▶ _TASK OBJECTIVE_
Filter the material below down to the lines containing the word "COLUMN".

▶ _MATERIAL PROVIDED_
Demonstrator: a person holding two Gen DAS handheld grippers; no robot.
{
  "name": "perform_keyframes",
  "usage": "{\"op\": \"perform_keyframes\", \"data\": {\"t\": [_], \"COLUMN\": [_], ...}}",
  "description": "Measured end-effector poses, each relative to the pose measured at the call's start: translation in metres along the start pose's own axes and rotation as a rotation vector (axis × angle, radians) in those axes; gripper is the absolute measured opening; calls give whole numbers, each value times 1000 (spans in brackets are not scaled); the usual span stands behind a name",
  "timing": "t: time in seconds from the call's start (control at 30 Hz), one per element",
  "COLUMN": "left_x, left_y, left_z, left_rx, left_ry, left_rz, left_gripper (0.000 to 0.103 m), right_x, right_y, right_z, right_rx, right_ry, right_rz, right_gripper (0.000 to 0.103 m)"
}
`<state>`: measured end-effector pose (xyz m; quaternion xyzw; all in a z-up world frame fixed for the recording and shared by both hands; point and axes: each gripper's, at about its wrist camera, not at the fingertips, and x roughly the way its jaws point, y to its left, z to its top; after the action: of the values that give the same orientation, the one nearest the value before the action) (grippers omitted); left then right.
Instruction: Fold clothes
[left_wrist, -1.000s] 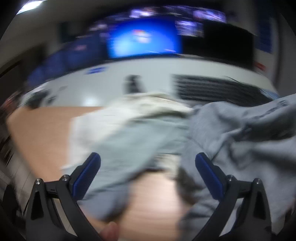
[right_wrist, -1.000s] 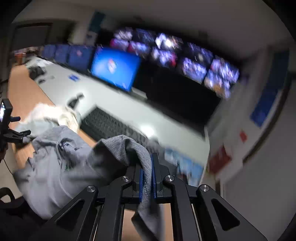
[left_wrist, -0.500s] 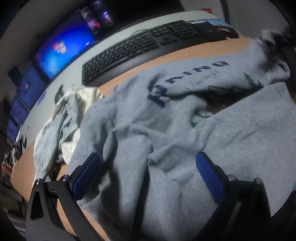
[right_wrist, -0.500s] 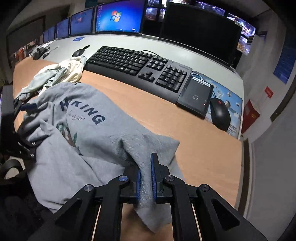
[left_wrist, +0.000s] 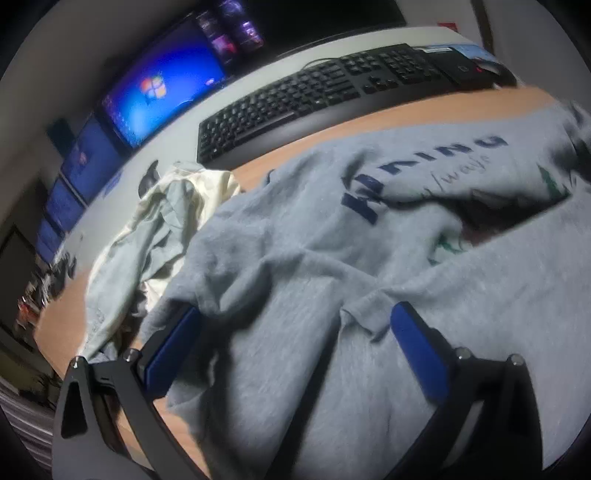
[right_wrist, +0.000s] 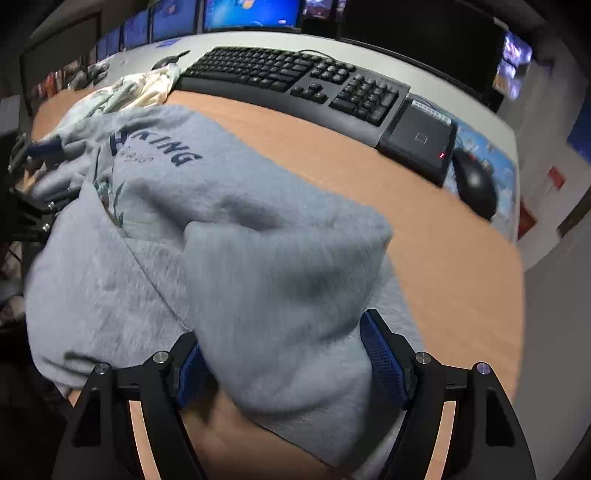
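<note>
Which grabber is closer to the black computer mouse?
The right one. The right gripper sits at the grey sweatshirt's end on the same side as the mouse. The left gripper is at the sweatshirt's far end, beside the pale clothes pile.

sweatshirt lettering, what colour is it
Dark navy blue on the grey fleece sweatshirt, clearest in the right wrist view.

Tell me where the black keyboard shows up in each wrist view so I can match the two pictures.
Left wrist view: the black keyboard runs across the upper middle, beyond the grey sweatshirt.
Right wrist view: the keyboard lies along the top centre, again behind the sweatshirt.
Shared landmark: the crumpled pale garment lies by the keyboard's left end in both views.
</note>
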<state>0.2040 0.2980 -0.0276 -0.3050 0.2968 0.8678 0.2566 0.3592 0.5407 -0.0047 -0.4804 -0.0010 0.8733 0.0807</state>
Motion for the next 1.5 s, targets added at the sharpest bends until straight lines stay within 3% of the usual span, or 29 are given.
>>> {"op": "perform_keyframes", "data": {"t": [0.13, 0.23, 0.37, 0.47, 0.8, 0.9, 0.97, 1.0, 1.07, 1.17, 1.27, 1.4, 1.5], "left_x": [7, 9, 25, 43, 129, 137, 131, 124, 105, 79, 68, 61, 43], "left_y": [14, 19, 42, 74, 226, 253, 266, 266, 254, 220, 206, 188, 153], "left_z": [-1, -2, 2, 5, 14, 14, 10, 6, -3, -14, -13, -7, -13], "left_rx": [-44, -38, -35, -32, -35, -30, -80, -99, -90, 11, -15, -65, -49], "left_ry": [-5, -39, -62, -49, 102, 162, 193, 200, 190, 142, 158, 182, 138], "left_rz": [-62, -38, 2, 89, 382, 359, 265, 209, 133, 137, 71, -56, -2], "left_gripper": [103, 103, 103, 103, 103, 102, 88, 87, 88, 90, 103, 103, 103], "right_x": [5, 10, 23, 37, 103, 114, 114, 112, 108, 97, 83, 62, 45], "right_y": [0, 14, 38, 67, 204, 235, 234, 228, 212, 185, 157, 128, 108], "right_z": [11, 24, 45, 68, 180, 199, 199, 196, 188, 168, 144, 110, 81], "right_rx": [34, 29, 26, -6, -180, -240, -240, -239, -224, -198, -163, -109, -61], "right_ry": [29, 44, 47, 48, 29, 19, 20, 23, 30, 35, 41, 43, 27], "right_rz": [22, 14, 22, 58, 236, 229, 238, 248, 257, 240, 218, 191, 163], "right_gripper": [54, 40, 39, 39, 39, 39, 37, 33, 28, 28, 28, 28, 28]}}
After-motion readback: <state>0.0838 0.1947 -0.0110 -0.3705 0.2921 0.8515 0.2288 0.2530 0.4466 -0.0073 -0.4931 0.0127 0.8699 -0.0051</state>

▶ _SOLVED EXERCISE_
  "usage": "{\"op\": \"perform_keyframes\", \"data\": {\"t\": [_], \"COLUMN\": [_], ...}}",
  "COLUMN": "left_x, left_y, left_z, left_rx, left_ry, left_rz, left_gripper (0.000 to 0.103 m), right_x, right_y, right_z, right_rx, right_ry, right_rz, right_gripper (0.000 to 0.103 m)"

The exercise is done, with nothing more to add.